Saved data entries
*** Begin section ***
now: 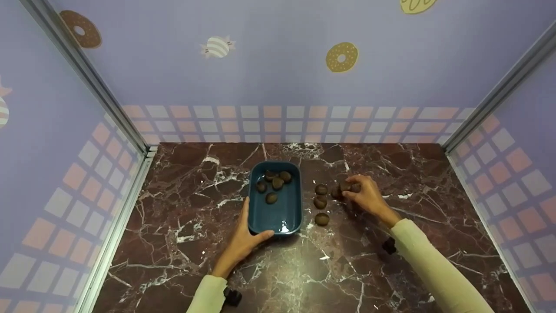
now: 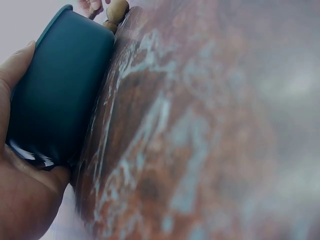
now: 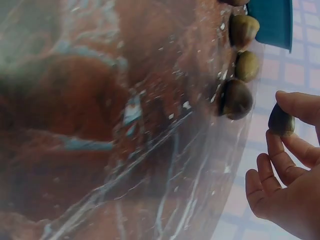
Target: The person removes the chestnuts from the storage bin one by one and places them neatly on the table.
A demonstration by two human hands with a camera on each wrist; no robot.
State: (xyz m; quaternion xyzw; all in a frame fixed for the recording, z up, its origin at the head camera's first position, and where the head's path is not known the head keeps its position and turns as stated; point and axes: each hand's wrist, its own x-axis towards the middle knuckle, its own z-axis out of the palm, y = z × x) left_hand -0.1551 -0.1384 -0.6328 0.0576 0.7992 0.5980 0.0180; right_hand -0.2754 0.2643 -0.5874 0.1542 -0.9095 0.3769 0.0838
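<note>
A dark teal rectangular dish stands on the table with several brown chestnuts in its far half. My left hand grips its near left corner, thumb over the near rim and fingers along the left side. To the right of the dish, three chestnuts lie in a column on the table. My right hand pinches a chestnut between thumb and fingertips, raised above the table in the right wrist view. More chestnuts lie right beneath and beside that hand, partly hidden by it.
The tabletop is dark red marble-patterned with white veins. A lilac back wall with a checkered band closes the far edge, and side walls with metal corner rails stand left and right.
</note>
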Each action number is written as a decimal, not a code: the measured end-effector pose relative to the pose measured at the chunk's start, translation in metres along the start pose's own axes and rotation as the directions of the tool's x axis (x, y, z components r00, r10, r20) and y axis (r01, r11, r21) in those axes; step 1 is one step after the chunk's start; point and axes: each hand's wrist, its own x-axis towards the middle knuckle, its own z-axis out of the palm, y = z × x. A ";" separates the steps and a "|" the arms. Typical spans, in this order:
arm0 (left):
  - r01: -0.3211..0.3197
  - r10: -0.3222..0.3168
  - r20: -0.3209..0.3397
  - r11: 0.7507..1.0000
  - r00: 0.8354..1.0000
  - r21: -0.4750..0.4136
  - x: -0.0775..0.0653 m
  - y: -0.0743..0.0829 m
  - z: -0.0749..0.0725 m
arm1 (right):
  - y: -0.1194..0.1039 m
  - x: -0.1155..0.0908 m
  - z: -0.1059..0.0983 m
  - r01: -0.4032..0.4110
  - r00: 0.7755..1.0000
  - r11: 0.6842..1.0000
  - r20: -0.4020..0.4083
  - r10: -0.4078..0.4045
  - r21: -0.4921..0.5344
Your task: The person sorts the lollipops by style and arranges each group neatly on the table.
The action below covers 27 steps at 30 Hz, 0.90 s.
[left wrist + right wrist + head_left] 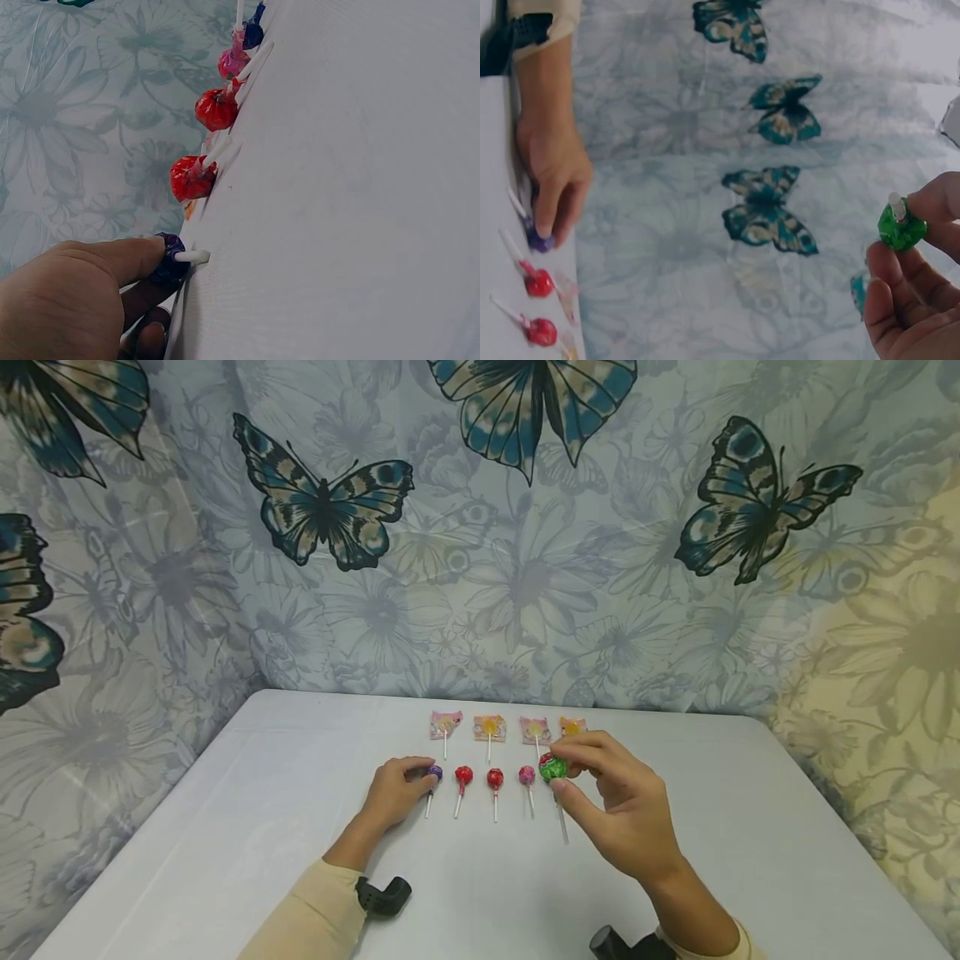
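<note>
At the left end of a row of lollipops, my left hand [396, 790] pinches the purple lollipop [171, 259] by its wrapped head, its stick [428, 806] towards me. My right hand [628, 810] holds up a green lollipop [901, 227] between thumb and fingers at the row's right end. Between the hands lie a red lollipop [463, 775], a second red lollipop [495, 778] and a pink lollipop [527, 775]. A dark blue lollipop [253, 31] shows beyond the pink one in the left wrist view; in the head view the right hand's side largely hides it.
Behind the row lie several flat lollipops in clear wrappers, such as a pink one [446, 725] and a yellow one [490, 727]. They lie on a white table [300, 760]. A butterfly-patterned cloth [525, 610] hangs along its back and sides.
</note>
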 end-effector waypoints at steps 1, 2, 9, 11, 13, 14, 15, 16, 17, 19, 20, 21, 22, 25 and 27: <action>0.001 -0.001 0.000 1.000 1.000 0.000 0.000 0.000 0.000 | 0.001 0.000 -0.003 -0.007 1.000 1.000 -0.006 0.007 -0.011; 0.000 0.000 -0.001 1.000 1.000 0.002 0.000 0.000 0.000 | 0.003 0.000 -0.006 -0.011 1.000 1.000 -0.012 0.011 -0.018; 0.006 -0.006 0.004 1.000 1.000 0.008 0.001 -0.001 0.000 | 0.018 -0.002 -0.028 -0.022 0.998 0.999 -0.052 0.021 -0.029; 0.009 -0.009 0.003 1.000 1.000 0.008 0.001 -0.001 0.000 | 0.023 -0.002 -0.033 -0.032 0.998 0.999 -0.061 0.029 -0.038; 0.008 -0.008 0.003 1.000 1.000 0.007 0.001 -0.001 -0.001 | 0.029 -0.004 -0.038 -0.043 0.997 0.998 -0.071 0.039 -0.051; 0.007 -0.007 0.002 1.000 1.000 0.007 0.001 0.000 -0.001 | 0.032 -0.005 -0.040 -0.051 0.996 0.997 -0.077 0.047 -0.061; 0.006 -0.006 0.002 1.000 1.000 0.009 0.001 0.000 0.000 | 0.035 -0.006 -0.042 -0.062 0.995 0.995 -0.082 0.056 -0.076; 0.004 -0.005 0.001 1.000 1.000 0.010 0.000 0.000 0.000 | 0.038 -0.007 -0.044 -0.073 0.994 0.994 -0.087 0.066 -0.082; 0.003 -0.003 0.001 1.000 1.000 0.011 0.000 0.000 0.000 | 0.041 -0.008 -0.045 -0.085 0.993 0.992 -0.091 0.076 -0.093; 0.002 -0.002 0.002 1.000 1.000 0.013 0.000 0.001 0.000 | 0.047 -0.011 -0.047 -0.113 0.990 0.986 -0.100 0.101 -0.120; 0.005 -0.005 0.002 1.000 1.000 0.013 0.000 0.001 0.000 | 0.050 -0.013 -0.049 -0.132 0.987 0.983 -0.104 0.119 -0.128; 0.006 -0.006 0.002 1.000 1.000 0.011 0.000 0.002 0.000 | 0.053 -0.014 -0.049 -0.153 0.984 0.978 -0.109 0.139 -0.139; 0.004 -0.004 0.002 1.000 1.000 0.011 0.000 0.002 0.000 | 0.056 -0.016 -0.050 -0.173 0.981 0.974 -0.112 0.157 -0.148; 0.004 -0.004 -0.002 1.000 1.000 0.006 -0.001 0.002 -0.001 | 0.064 -0.020 -0.053 -0.249 0.965 0.951 -0.132 0.228 -0.182; 0.003 -0.003 -0.008 1.000 1.000 0.009 -0.001 0.003 -0.001 | 0.067 -0.022 -0.054 -0.307 0.948 0.929 -0.146 0.281 -0.205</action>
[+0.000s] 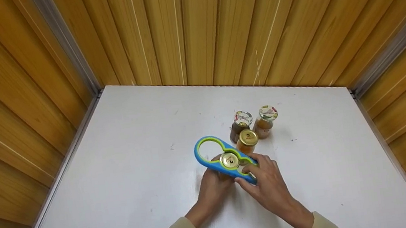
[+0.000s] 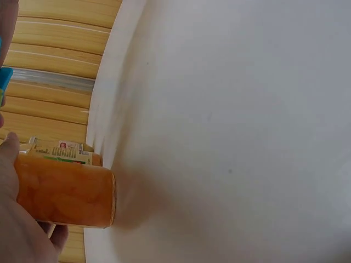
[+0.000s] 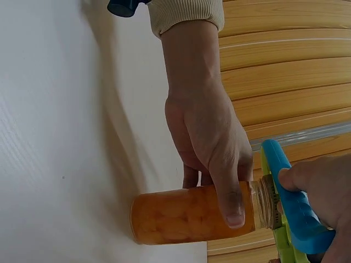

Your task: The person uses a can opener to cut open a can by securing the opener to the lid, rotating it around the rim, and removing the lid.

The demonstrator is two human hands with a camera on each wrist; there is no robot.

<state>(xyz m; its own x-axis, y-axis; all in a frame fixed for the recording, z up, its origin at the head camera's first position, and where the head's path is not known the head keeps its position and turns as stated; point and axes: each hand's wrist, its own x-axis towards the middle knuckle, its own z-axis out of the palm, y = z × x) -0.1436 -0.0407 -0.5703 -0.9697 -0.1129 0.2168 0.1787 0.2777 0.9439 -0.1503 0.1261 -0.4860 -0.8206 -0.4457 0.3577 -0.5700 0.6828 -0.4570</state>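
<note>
My left hand (image 1: 214, 186) holds a glass jar of orange fruit pieces (image 3: 175, 218) round its upper body. The jar's gold lid (image 1: 229, 160) shows through a middle opening of a blue and green jar opener (image 3: 299, 211), which sits around the lid. With my right hand (image 1: 271, 185) I grip the narrow end of the opener, fingers on one edge and thumb on the other. Its large ring end points away to the left. In the left wrist view the jar (image 2: 66, 192) is upright, its base close to the table; whether they touch I cannot tell.
Just beyond the opener stands a second gold-lidded jar (image 1: 247, 143). Behind it are a dark-filled jar (image 1: 238, 130) and an amber-filled jar (image 1: 263, 126), both with patterned lids. Wood-panelled walls (image 1: 197, 33) border the white table (image 1: 133, 149).
</note>
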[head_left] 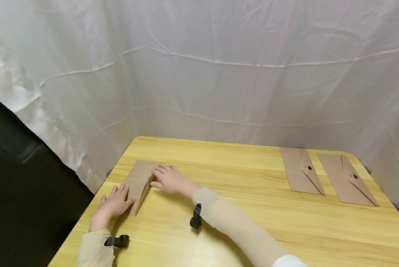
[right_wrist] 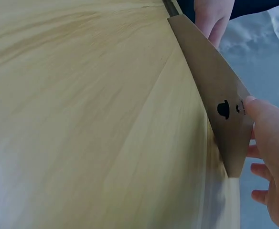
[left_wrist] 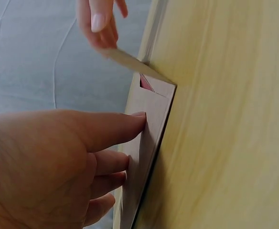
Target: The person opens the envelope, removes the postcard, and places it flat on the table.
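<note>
"What lay nearest the camera?"

"The tan sleeve (head_left: 242,226) of the right arm. Beyond it, the right hand (head_left: 172,180) pinched the raised flap (right_wrist: 213,78) of a kraft envelope (head_left: 137,178), its thumb on the printed outer face and its fingers behind."

"And the envelope itself?"

"It lay near the left edge of the wooden tabletop (head_left: 219,230), well apart from a second envelope (head_left: 296,170) and a third envelope (head_left: 339,180) on the right. The left hand (head_left: 114,203) rested on its body, fingers spread, thumb extended over the face under the flap."

"What did the step seem to call for?"

"Light, steady pressure from the left hand on the body alone, so that nothing slid, while the flap turned about its crease and nowhere else. A hold near the middle of the free edge would likely have spread the pull; tugging one corner risked a stray fold or a tear."

"Anything inside to mind?"

"A red patch (left_wrist: 146,83) showed beneath the flap. What it was could not be told, so fingertips probably belonged clear of it."
</note>
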A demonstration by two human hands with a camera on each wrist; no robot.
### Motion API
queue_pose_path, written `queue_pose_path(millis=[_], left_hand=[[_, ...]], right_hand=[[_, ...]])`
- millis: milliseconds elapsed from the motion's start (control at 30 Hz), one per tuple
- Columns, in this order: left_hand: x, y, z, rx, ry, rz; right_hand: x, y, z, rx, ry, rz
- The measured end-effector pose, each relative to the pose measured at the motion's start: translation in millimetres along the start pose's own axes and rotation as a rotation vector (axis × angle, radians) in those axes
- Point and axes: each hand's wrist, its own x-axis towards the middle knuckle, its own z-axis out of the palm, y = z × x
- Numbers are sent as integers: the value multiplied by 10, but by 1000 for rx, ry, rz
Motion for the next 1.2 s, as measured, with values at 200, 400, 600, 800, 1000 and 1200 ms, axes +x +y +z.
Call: queue_pose_path(millis=[200, 400, 600, 800, 1000, 1200], left_hand=[[-12, -23, -4, -5, 9, -3], [-28, -39, 11, -20, 3, 1], [-37, -58, 8, -19, 11, -6], [-28, -46, 31, -4, 35, -14], [-6, 35, 99, 40, 92, 20], [11, 143, 102, 28, 190, 132]], right_hand=[[-91, 76, 34, -9, -23, 3], [-98, 25, 138, -48, -74, 28], [-37, -117, 185, -47, -147, 82], [34, -169, 230, -70, -203, 120], [64, -167, 196, -86, -191, 120], [72, -181, 132, -83, -190, 121]])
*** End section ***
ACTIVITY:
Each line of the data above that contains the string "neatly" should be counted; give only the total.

TASK RESPONSE:
2